◆ **TASK OBJECTIVE**: Look through the entries and count each line that includes the string "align". Reply with the number alone.

(Records excerpted from a collection)

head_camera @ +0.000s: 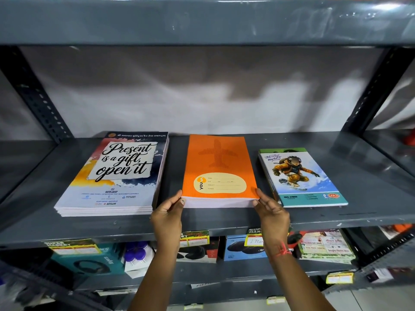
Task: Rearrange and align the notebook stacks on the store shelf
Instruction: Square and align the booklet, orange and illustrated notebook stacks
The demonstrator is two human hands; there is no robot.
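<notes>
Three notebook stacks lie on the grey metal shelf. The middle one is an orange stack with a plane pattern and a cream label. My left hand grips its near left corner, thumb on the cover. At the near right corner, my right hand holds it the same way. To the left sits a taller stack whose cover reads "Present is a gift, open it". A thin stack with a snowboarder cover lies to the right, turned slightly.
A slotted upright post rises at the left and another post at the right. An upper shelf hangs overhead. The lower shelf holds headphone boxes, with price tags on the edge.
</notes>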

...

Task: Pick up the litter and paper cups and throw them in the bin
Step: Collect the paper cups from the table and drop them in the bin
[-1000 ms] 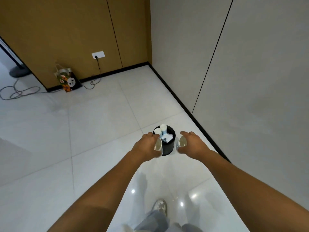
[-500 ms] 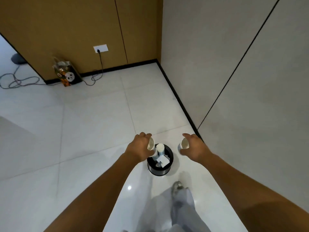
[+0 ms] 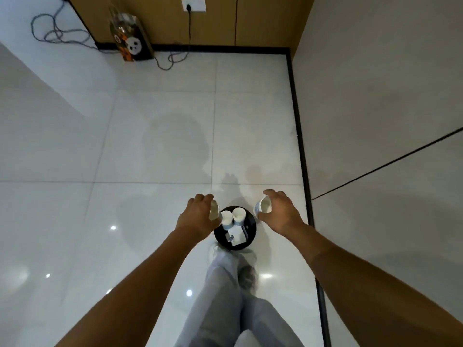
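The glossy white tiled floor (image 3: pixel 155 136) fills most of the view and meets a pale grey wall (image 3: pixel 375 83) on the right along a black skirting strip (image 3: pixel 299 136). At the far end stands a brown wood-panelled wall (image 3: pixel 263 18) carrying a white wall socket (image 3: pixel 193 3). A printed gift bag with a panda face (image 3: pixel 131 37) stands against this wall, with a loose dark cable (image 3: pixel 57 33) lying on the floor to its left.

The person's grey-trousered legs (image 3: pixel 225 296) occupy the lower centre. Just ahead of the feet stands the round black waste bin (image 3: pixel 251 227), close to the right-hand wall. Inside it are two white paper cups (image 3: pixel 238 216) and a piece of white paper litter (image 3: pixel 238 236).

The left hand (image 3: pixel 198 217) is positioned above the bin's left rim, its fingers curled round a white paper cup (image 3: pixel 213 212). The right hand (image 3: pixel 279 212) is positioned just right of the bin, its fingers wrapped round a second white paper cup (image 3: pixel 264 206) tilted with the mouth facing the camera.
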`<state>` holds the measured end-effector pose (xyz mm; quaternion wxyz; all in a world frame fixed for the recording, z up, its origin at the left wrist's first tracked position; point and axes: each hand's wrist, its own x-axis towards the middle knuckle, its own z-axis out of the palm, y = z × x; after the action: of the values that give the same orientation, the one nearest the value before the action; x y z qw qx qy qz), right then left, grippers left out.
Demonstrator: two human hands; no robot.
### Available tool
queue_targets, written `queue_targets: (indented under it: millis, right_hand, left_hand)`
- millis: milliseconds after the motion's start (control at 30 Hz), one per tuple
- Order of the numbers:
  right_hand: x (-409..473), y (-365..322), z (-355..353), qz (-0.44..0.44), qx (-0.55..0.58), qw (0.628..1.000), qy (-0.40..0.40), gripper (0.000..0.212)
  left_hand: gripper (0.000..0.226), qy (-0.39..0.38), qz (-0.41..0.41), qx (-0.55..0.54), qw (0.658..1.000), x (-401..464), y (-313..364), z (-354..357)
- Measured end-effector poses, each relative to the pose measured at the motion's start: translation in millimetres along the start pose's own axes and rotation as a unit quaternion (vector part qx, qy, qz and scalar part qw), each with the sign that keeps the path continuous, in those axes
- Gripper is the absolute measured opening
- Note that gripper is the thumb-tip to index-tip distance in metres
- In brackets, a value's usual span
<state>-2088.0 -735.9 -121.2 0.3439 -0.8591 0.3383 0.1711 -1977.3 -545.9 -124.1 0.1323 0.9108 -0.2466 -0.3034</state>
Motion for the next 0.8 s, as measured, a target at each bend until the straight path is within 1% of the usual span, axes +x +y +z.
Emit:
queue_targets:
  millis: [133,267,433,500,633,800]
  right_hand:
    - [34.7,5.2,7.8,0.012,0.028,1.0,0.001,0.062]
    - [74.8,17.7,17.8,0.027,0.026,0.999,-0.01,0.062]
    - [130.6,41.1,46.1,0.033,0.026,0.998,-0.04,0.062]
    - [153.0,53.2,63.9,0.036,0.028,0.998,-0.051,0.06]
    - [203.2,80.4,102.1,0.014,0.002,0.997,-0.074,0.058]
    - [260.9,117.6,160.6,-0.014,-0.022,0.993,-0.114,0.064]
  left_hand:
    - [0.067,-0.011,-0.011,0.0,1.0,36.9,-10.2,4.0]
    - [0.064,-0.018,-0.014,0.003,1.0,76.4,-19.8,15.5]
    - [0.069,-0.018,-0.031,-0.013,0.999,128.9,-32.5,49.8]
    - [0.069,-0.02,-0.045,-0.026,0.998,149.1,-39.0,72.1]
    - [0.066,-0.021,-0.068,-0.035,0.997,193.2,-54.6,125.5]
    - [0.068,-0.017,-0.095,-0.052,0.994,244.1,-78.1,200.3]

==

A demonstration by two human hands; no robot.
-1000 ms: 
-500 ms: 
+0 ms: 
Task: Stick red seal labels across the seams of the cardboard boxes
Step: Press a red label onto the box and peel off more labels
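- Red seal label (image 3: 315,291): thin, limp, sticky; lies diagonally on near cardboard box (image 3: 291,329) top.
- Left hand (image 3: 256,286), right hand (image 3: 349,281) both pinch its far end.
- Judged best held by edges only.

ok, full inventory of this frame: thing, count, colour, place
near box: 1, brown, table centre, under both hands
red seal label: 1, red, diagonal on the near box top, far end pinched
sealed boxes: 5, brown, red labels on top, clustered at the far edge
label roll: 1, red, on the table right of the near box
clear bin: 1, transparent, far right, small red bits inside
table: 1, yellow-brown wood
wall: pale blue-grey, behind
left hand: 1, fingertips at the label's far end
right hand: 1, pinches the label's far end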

◆ **COMPLETED EXERCISE**: 2